The number of Americans turning to prescription sleep aids for help has gone up even more dramatically: nearly 60 percent over the past five years. American pharmacists filled about 42 million sleeping pill prescriptions last year, and most of them were for either Ambien or Lunesta, two recent additions to the sleep aid market.

These drugs are not believed to be habit-forming, and they don't seem to have the same liver-damaging side-effects that earlier sleep aids had. For that reason, Russell Rosenberg says they can be a good option for a particular kind of patient. "For something we would consider very short-term, or even transient. That is, let's say someone had a very serious event in their life, a death of a loved one or something. In the short-run, I think most physicians are going to realize this person just needs a few tablets here and there to get them through the stress of the situation."

At the same time, there is some evidence that these new sleeping pills may not be completely harmless. Some people who have taken them have reported having short-term amnesia. And Pat Foucht says she definitely feels side-effects the morning after she's taken a prescription sleep medication. "I do take something now when I have this problem, and I've found that I'm groggy in the morning when I take it. And also I may be a little bit more depressed."

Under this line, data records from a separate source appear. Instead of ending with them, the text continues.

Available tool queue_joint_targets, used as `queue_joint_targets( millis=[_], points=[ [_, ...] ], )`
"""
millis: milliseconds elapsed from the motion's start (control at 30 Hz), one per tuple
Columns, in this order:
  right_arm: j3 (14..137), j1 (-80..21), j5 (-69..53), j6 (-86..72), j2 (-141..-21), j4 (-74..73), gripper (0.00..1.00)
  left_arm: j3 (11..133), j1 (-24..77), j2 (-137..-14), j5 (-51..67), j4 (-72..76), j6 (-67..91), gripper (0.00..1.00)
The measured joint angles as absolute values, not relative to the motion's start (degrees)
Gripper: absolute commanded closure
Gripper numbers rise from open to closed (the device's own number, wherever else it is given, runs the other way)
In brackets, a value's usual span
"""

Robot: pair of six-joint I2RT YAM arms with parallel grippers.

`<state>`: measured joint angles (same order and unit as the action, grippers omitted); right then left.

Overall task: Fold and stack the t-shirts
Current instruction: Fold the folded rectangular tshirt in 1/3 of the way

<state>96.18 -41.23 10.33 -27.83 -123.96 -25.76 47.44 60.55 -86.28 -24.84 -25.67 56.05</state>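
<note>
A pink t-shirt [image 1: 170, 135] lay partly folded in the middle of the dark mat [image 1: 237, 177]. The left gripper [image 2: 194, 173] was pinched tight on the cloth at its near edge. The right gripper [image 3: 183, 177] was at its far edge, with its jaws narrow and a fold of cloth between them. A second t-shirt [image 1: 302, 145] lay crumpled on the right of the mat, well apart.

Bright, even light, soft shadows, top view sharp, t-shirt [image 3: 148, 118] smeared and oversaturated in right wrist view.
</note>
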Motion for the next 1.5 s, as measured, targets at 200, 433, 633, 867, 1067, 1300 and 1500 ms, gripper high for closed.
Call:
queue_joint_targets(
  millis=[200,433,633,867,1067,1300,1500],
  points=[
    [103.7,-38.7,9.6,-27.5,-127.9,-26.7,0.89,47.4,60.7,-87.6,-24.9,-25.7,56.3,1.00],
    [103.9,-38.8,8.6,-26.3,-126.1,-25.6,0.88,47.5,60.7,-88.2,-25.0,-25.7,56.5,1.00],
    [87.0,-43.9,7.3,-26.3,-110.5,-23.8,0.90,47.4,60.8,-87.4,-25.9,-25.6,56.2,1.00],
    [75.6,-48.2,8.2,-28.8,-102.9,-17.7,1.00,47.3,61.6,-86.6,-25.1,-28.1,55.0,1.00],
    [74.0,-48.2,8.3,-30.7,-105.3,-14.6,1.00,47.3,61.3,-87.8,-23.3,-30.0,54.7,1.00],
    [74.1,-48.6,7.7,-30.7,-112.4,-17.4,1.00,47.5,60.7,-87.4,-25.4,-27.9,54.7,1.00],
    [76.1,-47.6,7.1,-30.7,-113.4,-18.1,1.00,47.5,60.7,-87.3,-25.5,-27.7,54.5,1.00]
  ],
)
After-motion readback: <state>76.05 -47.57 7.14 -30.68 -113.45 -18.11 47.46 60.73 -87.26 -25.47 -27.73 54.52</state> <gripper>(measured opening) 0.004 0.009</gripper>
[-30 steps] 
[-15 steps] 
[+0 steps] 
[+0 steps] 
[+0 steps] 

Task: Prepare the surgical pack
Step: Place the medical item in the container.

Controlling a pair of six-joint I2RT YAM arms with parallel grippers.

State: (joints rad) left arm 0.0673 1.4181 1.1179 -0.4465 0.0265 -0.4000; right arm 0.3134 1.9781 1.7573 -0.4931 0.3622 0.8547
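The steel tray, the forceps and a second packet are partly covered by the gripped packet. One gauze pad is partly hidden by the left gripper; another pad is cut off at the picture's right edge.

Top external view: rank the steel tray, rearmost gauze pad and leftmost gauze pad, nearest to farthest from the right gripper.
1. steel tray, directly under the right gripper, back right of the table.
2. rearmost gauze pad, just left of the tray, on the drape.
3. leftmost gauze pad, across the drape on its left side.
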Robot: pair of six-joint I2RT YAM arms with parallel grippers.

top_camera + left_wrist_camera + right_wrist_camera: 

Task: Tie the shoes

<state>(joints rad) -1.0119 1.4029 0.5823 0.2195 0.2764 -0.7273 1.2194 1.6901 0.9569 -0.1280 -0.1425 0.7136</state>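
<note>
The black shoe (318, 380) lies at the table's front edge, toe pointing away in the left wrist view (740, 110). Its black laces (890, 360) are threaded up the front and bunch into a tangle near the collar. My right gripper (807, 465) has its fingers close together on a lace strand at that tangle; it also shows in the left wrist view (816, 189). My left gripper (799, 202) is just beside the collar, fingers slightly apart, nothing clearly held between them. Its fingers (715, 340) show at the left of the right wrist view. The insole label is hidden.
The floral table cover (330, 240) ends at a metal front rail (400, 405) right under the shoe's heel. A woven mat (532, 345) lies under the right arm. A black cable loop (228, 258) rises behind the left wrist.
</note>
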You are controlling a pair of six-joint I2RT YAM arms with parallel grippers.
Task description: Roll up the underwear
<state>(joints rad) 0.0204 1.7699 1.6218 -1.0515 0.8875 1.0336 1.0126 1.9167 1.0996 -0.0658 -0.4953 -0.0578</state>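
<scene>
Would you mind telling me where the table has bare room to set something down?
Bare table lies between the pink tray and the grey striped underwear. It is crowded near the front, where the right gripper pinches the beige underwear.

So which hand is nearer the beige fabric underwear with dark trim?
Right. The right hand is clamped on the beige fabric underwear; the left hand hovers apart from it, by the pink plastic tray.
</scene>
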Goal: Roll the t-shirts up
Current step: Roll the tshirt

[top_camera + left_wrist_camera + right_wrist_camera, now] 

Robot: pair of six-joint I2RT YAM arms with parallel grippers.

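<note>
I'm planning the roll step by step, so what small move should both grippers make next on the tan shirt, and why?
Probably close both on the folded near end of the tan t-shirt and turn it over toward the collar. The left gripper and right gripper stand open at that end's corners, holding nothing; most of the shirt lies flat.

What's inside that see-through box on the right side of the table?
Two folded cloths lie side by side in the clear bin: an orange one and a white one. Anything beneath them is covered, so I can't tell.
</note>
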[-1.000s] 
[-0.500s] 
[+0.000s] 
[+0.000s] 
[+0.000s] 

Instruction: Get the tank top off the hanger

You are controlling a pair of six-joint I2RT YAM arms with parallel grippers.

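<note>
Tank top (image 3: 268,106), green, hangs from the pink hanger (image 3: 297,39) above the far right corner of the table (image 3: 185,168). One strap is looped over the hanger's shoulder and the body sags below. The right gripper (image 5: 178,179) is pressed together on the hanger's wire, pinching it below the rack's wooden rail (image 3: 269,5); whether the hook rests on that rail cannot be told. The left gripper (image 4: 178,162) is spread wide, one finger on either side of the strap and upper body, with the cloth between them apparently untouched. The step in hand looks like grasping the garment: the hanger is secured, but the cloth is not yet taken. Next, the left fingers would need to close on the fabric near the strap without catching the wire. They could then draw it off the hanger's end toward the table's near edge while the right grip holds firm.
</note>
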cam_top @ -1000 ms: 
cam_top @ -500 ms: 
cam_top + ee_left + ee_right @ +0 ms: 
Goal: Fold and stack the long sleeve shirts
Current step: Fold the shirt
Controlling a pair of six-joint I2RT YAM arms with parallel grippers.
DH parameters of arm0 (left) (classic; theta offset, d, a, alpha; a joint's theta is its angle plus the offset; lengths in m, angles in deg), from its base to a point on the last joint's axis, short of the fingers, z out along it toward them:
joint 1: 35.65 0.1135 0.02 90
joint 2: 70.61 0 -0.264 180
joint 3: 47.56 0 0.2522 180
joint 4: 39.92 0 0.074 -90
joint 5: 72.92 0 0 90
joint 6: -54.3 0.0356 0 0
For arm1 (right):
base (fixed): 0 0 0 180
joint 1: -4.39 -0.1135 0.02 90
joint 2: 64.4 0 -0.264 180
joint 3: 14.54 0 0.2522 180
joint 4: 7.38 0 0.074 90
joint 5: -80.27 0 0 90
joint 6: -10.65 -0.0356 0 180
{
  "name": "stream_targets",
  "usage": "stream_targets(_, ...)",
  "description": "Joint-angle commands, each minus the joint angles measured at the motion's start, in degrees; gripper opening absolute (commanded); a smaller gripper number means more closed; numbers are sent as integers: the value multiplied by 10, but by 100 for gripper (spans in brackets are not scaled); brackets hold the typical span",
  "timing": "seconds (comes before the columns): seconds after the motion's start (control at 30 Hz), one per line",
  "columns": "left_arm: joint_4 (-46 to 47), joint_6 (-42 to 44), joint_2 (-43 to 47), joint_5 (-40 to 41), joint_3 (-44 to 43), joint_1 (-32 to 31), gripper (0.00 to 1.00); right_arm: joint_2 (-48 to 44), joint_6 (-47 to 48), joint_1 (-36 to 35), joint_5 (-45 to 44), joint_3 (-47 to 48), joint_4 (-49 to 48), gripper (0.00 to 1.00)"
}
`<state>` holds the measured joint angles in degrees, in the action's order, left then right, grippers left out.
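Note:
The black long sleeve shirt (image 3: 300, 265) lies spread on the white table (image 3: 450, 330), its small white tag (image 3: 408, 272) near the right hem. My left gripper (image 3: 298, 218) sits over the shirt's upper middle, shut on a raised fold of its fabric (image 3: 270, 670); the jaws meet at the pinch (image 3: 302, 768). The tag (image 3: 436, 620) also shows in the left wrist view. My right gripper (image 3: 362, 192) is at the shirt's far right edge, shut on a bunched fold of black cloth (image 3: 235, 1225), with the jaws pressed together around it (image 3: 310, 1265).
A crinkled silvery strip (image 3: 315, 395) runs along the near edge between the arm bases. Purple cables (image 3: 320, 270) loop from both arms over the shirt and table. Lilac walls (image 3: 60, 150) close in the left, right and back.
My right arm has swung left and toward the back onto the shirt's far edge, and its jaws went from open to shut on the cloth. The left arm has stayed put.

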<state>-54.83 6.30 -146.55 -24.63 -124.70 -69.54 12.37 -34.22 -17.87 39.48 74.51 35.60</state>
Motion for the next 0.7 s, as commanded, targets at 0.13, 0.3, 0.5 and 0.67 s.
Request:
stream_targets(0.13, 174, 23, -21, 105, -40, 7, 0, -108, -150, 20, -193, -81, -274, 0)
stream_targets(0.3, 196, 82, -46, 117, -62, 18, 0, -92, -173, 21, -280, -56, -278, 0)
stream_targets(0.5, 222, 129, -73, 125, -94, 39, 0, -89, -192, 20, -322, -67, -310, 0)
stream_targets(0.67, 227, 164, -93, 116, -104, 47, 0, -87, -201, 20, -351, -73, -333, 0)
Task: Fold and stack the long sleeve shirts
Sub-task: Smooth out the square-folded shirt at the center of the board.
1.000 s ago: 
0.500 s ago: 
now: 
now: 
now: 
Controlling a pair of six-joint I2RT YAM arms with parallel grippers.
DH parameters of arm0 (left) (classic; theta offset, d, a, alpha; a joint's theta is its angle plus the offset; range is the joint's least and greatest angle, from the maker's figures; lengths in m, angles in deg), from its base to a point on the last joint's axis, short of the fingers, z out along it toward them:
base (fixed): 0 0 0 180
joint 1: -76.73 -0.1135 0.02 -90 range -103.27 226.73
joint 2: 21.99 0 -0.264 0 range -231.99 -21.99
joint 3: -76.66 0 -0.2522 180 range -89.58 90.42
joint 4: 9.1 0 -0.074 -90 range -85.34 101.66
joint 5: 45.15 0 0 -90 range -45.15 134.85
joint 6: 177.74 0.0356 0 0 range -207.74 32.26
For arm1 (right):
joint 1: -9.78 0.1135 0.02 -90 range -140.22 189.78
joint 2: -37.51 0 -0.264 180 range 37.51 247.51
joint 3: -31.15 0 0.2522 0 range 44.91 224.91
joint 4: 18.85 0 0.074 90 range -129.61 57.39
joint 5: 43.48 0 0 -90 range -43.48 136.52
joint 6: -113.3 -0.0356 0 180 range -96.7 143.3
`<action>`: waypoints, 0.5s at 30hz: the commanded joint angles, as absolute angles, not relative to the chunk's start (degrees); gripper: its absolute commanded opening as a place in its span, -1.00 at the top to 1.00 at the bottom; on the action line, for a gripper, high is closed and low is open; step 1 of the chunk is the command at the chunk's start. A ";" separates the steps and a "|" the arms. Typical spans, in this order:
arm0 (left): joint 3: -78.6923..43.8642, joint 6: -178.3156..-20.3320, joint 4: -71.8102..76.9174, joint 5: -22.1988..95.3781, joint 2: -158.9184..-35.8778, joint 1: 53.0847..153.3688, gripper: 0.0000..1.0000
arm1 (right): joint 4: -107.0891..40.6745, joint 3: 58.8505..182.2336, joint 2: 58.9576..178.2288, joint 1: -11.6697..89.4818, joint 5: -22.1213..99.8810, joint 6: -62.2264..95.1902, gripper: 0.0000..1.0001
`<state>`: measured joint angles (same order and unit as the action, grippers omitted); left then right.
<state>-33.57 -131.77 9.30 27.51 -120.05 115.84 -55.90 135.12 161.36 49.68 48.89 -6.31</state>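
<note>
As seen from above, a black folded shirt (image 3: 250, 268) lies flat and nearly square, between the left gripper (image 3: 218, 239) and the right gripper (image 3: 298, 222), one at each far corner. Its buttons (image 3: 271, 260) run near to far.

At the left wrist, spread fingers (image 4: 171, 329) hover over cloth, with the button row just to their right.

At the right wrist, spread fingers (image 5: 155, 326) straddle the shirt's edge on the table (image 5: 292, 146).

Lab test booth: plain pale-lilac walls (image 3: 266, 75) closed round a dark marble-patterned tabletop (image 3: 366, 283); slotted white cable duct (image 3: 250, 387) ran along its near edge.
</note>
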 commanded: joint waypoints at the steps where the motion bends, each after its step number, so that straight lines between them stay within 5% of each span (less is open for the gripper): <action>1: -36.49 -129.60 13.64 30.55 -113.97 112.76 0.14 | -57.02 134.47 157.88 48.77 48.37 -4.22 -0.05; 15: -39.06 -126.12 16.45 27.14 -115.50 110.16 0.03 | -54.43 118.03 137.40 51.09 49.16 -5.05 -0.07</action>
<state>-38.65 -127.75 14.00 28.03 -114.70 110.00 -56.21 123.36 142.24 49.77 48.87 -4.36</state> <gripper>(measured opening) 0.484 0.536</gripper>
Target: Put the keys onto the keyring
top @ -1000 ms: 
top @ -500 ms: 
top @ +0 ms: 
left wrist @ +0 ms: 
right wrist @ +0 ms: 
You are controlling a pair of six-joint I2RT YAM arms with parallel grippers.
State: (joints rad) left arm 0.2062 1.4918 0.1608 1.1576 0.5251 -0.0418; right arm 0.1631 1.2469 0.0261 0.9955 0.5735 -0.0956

For that reason, sleep experts prefer to treat their patients with what is known as "cognitive behavioral therapy," or CBT. It is a form of psychotherapy that tries to change the way a patient thinks, feels, and acts about sleep.

It doesn't yield immediate results, though, and in many parts of the country, it is unavailable. There are only about 200 clinicians worldwide who have extensive CBT training in the area of sleep. That is part of the reason prescription drugs have become so popular.

But the biggest reason, says Gregg Jacobs, an assistant professor of psychiatry at Harvard Medical School, is marketing. "You'll see their ads every night on television now. They're the most frequent drug ads on TV. As a result, people around the United States - and soon around the world - are being given the message that you can take a sleeping pill, and it will cure your insomnia. And when people hear that, they rush out to buy this pill."

Last year, drug companies spent more than $300 million on ads for prescription sleep aids. That is more than four times as much as they spent in 2004.

But Gregg Jacobs has unveiled his own weapon in the battle against insomnia. It is an interactive website, cbtforinsomnia.com. Patients sign on and have regular telephone and Internet consultations with a trained clinician who could be two or 2,000 kilometers away. Results from a study funded by the National Institutes of Health indicate that Internet-based CBT may be more effective than prescription medication, or even face-to-face therapy when it comes to treating insomnia.